I use Web 2.0. I use Gmail (or rather, 'Google Mail'). I use Technorati. I use Remember the Milk. I use All Consuming and 43Things and Flickr. I use del.icio.us. I'm just testing PeopleFeeds. I love upcoming. 
I also use Dave's OPML Editor, which has it's roots in software designed in the eighties. I use LaTeX, command line interfaces, SSH and strange home-brewed stuff. 
Why is there such a backlash against Web 2.0? Because, apparently, it's proponents haven't learnt the lessons of the dot.com boom. Indeed, some haven't. There are certain parts of the Web 2.0 craze which I disapprove of. I dislike perpetual beta. I dislike this culture of invite-only testing (reminds me too much of the worst part of school cliques). 
But, Web 2.0 is producing applications that are good. Gmail is the only email client I've used which hasn't sucked. Del.icio.us is a tool that I've been looking for since I first started using the Web in 1996. Google Maps is the only mapping site I have found which doesn't suck. 

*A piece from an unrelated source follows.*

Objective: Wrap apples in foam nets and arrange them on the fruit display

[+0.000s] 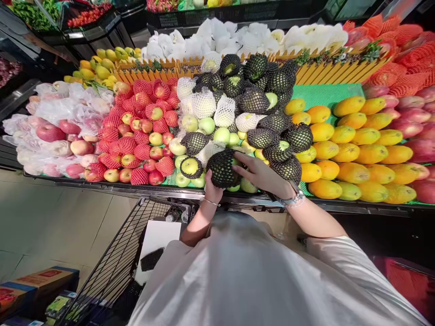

Flickr could be better. I dislike the upload interface, and the pages load quite slowly on my PC. I really dislike what Yahoo! have done to Flickr. That sucks donkey cojones. I'm not wild about Flock much. 
I also cannot find an online RSS reader that doesn't annoy me. Bloglines is still the best of breed, and even that has things which annoy me. It does have the major upside of an XML-RPC interface so that I can pull the headlines down in NetNewsWire for reading on the train. It has a mobile version, so that if I'm flush with cash, I can read it on my phone. 
Web 2.0 has served an important role in the development of the Web, even if it does bomb or is not financially successful. The dot.com bubble burst cleared out a lot of the crap. People now look sceptically at mail-order dog food and Internet connected fridges. Similarly, Web 2.0 has asked us to up the ante. 
As a user, I must say that the software I want is very much different from the software that is being made. There is a whole history of good ideas out there that we need to pick up. As Dave has said: "That's retro, and old school, and given the way things have turned out, progress." 
Web 2.0, beyond the hype, is a family of good software, good ideas and democratisation of the Internet. This can only be a good thing. As for the future dot.bombers? Well, don't use them, and let the market sort them out. If people are silly enough to pump money in to bad ideas, then bad ideas will continue to happen. But if software isn't useful, it won't be used.